§ YOUR INSTRUCTIONS:
Please give back word for word the lines of the material below between the line containing "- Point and" and the line containing "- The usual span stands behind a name", inclusive.

§ PROVIDED MATERIAL:
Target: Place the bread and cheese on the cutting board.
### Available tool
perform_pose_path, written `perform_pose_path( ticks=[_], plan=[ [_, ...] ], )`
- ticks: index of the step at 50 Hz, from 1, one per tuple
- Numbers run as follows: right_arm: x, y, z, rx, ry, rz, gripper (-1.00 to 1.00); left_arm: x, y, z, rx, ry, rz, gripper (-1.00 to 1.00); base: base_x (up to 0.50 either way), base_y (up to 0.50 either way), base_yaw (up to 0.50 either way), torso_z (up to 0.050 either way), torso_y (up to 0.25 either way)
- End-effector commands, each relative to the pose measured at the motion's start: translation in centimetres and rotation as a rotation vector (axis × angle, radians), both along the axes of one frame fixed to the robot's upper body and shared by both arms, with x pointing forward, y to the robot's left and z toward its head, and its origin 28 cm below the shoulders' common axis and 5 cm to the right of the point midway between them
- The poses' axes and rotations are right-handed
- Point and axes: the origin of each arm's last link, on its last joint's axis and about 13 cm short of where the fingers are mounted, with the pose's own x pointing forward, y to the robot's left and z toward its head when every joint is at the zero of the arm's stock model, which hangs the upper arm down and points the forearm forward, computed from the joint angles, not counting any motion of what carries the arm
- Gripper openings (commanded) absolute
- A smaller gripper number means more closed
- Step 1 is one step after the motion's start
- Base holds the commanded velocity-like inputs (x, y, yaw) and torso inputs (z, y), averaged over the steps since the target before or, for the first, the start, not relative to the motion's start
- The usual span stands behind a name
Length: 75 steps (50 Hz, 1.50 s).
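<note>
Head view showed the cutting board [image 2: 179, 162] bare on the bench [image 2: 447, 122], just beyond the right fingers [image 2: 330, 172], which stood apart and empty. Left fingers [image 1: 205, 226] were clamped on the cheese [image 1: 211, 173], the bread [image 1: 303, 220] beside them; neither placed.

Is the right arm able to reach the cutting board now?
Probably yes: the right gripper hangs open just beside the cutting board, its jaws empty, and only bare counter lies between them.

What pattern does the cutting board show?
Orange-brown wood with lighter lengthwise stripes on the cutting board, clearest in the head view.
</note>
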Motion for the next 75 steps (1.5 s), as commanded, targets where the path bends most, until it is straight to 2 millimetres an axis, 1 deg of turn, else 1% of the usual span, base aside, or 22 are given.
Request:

§ ANSWER BOX:
- Point and axes: the origin of each arm's last link, on its last joint's axis and about 13 cm short of where the fingers are mounted, with the pose's own x pointing forward, y to the robot's left and z toward its head when every joint is at the zero of the arm's stock model, which hangs the upper arm down and points the forearm forward, computed from the joint angles, not counting any motion of what carries the arm
- Gripper openings (commanded) absolute
- A smaller gripper number means more closed
- Step 1 is one step after the motion's start
- Base holds the commanded velocity-like inputs (x, y, yaw) and torso inputs (z, y), averaged over the steps since the target before or, for the first, the start, not relative to the motion's start
- The usual span stands behind a name

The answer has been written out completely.